OS Form 144: 40,000 Class A shares to be sold via Fidelity on 09/16/2025
Rhea-AI Filing Summary
OneStream, Inc. (OS) Form 144 shows a proposed sale of 40,000 Class A shares to be executed on 09/16/2025 through Fidelity Brokerage Services (900 Salem Street, Smithfield, RI) on the NASDAQ, with an aggregate market value listed at $740,000.00. The filing reports the shares were acquired via stock options granted on 06/30/2022 (30,000 shares) and 03/06/2023 (10,000 shares), and payment for these securities is noted as cash on the sale date. The filer has completed three prior sales of Class A shares in the past three months (three separate 20,000-share sales on 06/18/2025, 07/18/2025, and 08/18/2025) generating gross proceeds of $565,600.00, $502,400.00, and $431,200.00, respectively. The issuer name and several filer contact fields are not provided in the visible content.
Positive
- Planned sale routed through a reputable broker (Fidelity Brokerage Services), supporting orderly execution
- Acquisitions are documented as stock options (06/30/2022 and 03/06/2023), matching the securities being sold
- Previous recent sales disclosed, indicating consistency in reporting and transparency about past dispositions
Negative
- None.
Insights
TL;DR: Insider proposes a routine sale of 40,000 Class A shares acquired via prior option grants; recent monthly sales also reported.

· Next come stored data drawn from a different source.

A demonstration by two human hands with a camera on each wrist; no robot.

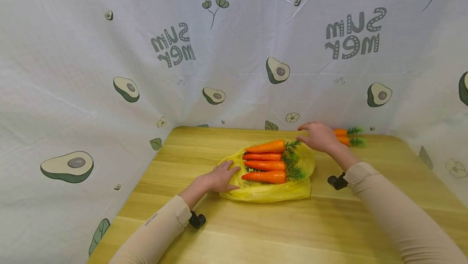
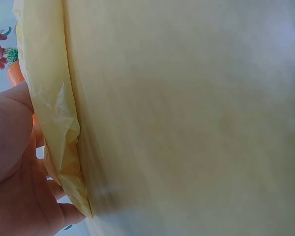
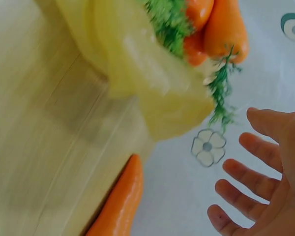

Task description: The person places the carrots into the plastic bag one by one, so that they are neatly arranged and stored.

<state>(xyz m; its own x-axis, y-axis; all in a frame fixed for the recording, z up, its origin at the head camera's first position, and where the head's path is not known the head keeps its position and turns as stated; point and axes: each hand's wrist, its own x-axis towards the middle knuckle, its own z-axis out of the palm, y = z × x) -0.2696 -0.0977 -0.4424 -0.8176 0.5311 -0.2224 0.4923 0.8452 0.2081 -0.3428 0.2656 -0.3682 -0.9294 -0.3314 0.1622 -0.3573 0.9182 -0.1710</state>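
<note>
Fingers (image 1: 232, 171) spread loose, my left hand (image 1: 219, 177)'s touching one yellow bag (image 1: 270, 193) on my feed. Four carrots (image 1: 265, 165) lie on it between my hands; right hand (image 1: 317, 136)'s wide, empty, near two more carrots (image 1: 344, 140), partly hidden.

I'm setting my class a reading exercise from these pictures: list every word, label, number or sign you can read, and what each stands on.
"sum mer": grey print, mirrored, on the white backdrop, left of the picture's middle.
"sum mer": mirrored again, same backdrop, farther right.
Left sleeve: lettering too small to read.
Yellow bag: dark print, partly hidden by carrots; unreadable.
</note>
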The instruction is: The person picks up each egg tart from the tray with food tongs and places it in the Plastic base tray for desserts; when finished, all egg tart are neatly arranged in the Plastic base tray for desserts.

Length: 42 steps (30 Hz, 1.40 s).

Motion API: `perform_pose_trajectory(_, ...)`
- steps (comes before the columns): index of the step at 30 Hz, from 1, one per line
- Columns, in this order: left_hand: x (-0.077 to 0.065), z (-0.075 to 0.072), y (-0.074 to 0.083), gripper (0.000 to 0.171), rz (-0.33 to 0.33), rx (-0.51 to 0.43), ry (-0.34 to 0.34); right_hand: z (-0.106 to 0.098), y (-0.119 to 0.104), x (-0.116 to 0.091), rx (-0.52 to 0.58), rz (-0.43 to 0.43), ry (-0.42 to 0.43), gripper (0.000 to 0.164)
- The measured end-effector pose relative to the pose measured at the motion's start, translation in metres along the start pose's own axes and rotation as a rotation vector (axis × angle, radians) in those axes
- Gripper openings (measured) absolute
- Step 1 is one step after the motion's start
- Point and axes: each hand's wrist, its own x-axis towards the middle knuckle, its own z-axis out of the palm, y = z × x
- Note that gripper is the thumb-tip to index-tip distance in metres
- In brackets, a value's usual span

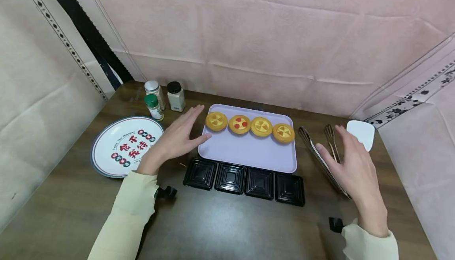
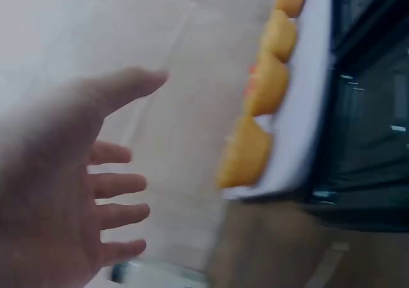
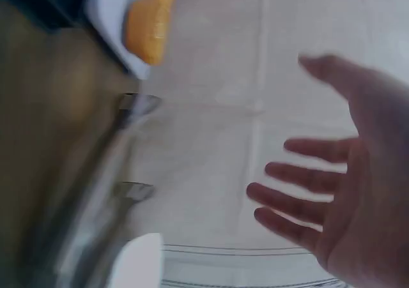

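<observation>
Left hand (image 1: 174, 139) released, fingers extended, covers part of printed plate (image 1: 104, 149); right hand (image 1: 355, 167), also released, hides end of fork (image 1: 331, 137). Wrist views blurry. Four tarts (image 1: 261, 126) on lilac tray (image 1: 231, 149), between hands. Brown wood-grain table (image 1: 227, 228), pale cloth walls (image 1: 249, 47).

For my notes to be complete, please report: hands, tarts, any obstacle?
Left hand open, empty, near the lilac tray. Right hand open, empty, near the tongs. Four tarts in a row on the tray. Nothing covering them.
</observation>
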Motion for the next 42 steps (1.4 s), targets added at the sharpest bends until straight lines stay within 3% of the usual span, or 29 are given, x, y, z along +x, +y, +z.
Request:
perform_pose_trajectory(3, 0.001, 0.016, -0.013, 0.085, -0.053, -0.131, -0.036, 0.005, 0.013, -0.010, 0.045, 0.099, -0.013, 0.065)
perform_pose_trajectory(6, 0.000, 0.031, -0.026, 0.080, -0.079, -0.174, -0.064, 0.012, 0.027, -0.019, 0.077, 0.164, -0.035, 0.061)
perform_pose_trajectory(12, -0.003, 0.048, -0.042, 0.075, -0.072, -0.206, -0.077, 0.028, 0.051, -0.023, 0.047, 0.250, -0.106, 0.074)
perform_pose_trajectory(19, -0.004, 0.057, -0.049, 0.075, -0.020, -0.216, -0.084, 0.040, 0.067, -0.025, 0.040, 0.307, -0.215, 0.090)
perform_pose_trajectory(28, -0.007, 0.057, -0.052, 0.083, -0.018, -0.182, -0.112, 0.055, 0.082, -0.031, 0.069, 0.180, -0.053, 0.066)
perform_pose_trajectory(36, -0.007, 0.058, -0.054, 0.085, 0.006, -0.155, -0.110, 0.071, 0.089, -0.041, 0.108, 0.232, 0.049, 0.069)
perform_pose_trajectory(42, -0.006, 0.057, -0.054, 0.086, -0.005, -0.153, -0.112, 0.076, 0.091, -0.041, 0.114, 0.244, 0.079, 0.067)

The filing documents a planned single-block sale of 40,000 Class A shares on 09/16/2025 through a major broker, with acquisition traced to option grants in 2022 and 2023 and cash payment at sale. The filing also discloses three prior monthly dispositions of 20,000 shares each over June–August 2025 with declining gross proceeds across those dates. From an equity-impact perspective, the disclosed amounts appear operationally routine and are consistent with option exercise followed by sale. The filing lacks the issuer name in the visible sections, which limits cross-referencing with other disclosures.
TL;DR: Documentation shows standard Rule 144 notice and seller certification; some issuer and filer contact fields are missing.

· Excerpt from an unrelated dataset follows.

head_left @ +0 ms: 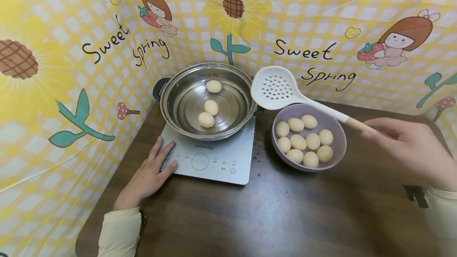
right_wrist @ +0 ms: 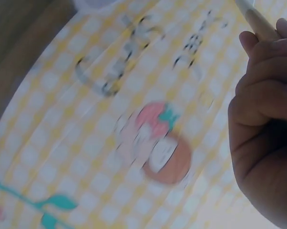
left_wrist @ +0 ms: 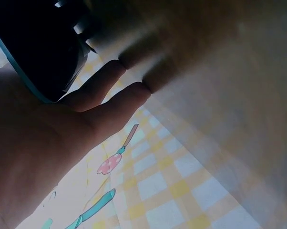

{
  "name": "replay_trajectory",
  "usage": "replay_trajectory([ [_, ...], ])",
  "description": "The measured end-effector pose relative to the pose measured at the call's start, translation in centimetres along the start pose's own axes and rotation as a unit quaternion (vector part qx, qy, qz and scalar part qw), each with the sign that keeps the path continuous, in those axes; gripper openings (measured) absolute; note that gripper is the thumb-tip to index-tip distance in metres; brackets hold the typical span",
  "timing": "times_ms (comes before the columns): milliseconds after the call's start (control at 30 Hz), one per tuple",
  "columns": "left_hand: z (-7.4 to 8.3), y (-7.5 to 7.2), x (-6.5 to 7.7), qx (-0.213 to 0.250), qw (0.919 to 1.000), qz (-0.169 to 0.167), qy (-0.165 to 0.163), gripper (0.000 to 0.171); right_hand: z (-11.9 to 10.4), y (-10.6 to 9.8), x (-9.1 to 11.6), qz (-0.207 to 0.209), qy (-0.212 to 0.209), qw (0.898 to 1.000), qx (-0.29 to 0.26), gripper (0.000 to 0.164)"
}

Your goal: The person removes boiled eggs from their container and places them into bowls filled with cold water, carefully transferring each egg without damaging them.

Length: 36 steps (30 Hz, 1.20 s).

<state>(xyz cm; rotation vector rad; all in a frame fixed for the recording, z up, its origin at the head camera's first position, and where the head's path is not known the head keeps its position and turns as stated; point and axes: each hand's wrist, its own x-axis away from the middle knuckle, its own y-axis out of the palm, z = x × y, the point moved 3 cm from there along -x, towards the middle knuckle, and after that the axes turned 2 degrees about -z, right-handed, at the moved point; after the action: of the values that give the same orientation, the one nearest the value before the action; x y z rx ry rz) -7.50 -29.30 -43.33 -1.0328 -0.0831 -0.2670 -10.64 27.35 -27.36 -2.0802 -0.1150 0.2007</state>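
Note:
My right hand (head_left: 410,142) grips the wooden handle (head_left: 358,125) of a white slotted skimmer (head_left: 275,87). The skimmer's perforated head hangs between the pot and the bowl, with nothing lying on it. Beneath its shaft stands a purple bowl (head_left: 337,158) holding several pale eggs (head_left: 298,142). In the steel pot (head_left: 171,120) at the left, three eggs (head_left: 211,108) lie in clear water. The pot sits on a white induction cooker (head_left: 221,169). My left hand (head_left: 151,173) rests at the cooker's front left corner, fingers spread over its edge.
A dark wooden table (head_left: 285,217) carries everything, with water drops beside the cooker. Behind and to the left hangs a yellow checked cloth (head_left: 192,23) with printed sunflowers. The pot's black side handle (head_left: 161,88) juts out toward the cloth.

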Motion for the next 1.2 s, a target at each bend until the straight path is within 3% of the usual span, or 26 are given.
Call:
replay_trajectory([
  [233,0.0,0.1,-0.2,0.0,1.0,0.001,0.0,0.068,-4.7,3.0,-2.2,0.023,-0.101,0.994,-0.032,0.018],
  [500,0.0,0.2,-0.1,0.0,1.0,0.002,0.0,0.068,-9.3,7.5,-4.1,0.051,-0.23,0.972,-0.006,0.023],
  [800,-0.1,-0.1,0.2,0.002,1.0,0.008,-0.001,0.068,-10.6,9.2,-4.9,0.073,-0.259,0.961,0.069,0.02],
  [967,-0.2,-0.1,0.2,-0.001,1.0,0.008,-0.004,0.068,-10.8,9.5,-5.1,0.106,-0.278,0.951,0.084,0.021],
  [1200,-0.3,0.1,0.1,-0.002,1.0,0.007,-0.007,0.068,-11.8,10.4,-5.3,0.113,-0.284,0.949,0.077,0.017],
])
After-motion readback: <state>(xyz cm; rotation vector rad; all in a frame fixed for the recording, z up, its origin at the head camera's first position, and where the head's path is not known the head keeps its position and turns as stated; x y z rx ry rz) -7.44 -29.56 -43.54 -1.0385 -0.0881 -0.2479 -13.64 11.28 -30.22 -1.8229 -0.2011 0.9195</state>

The Form 144 includes the required sale schedule, acquisition dates and nature (options granted), broker identification, and gross proceeds for recent sales, and contains the signature/representation language attesting no undisclosed material adverse information. Missing issuer identification and filer contact details in the provided excerpt are compliance-relevant because they impede verification; however, the core sale-specific fields are completed. Overall, the filing meets core procedural requirements visible here but would benefit from the omitted identifying details for full transparency.